### Problem
The lines below starting at the line containing "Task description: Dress" and ending at the line containing "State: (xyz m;" are to be repeated exactly, with both ends kept and nothing else added.

### Data records
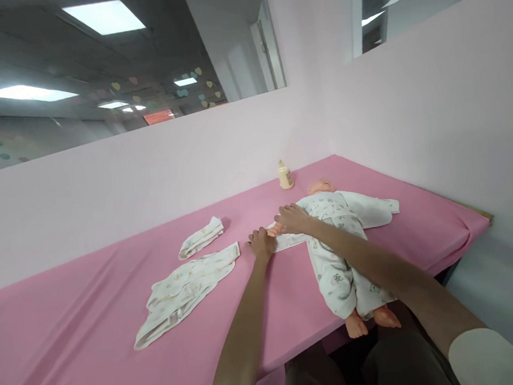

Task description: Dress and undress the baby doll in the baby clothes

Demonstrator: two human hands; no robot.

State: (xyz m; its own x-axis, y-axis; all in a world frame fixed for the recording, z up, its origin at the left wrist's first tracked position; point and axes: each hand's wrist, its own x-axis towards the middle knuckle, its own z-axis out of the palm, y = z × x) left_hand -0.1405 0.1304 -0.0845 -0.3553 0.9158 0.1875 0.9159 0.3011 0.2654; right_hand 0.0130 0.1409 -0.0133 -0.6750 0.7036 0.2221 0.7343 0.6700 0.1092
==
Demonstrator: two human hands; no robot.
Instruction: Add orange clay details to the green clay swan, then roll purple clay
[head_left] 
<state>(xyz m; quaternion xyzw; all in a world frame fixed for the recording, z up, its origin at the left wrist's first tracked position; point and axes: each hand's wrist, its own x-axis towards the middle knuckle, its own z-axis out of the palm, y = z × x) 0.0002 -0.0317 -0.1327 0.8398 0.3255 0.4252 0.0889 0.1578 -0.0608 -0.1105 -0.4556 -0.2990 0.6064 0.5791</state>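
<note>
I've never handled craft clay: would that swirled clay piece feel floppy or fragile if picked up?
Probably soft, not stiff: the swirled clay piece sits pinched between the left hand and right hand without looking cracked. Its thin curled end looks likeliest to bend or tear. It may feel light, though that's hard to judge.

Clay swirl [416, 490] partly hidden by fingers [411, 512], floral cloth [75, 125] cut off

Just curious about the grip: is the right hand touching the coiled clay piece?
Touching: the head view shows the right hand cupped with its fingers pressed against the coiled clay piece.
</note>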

### Answer space
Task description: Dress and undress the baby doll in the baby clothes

Demonstrator: two human hands; no robot.

State: (xyz m; its own x-axis, y-axis; all in a world frame fixed for the recording, z up, its origin at the left wrist's first tracked position; point and axes: each hand's wrist, its own x-axis towards the middle knuckle, its own z-axis out of the palm, y = z × x) left_hand -0.1405 0.1304 -0.0845 -0.3553 0.9158 0.1875 0.9159 0.3011 0.2654; right_hand 0.0130 0.1409 -0.0133 -0.6750 0.7036 0.2221 0.7343 0.6700 0.1092

The response to this exercise is now finished.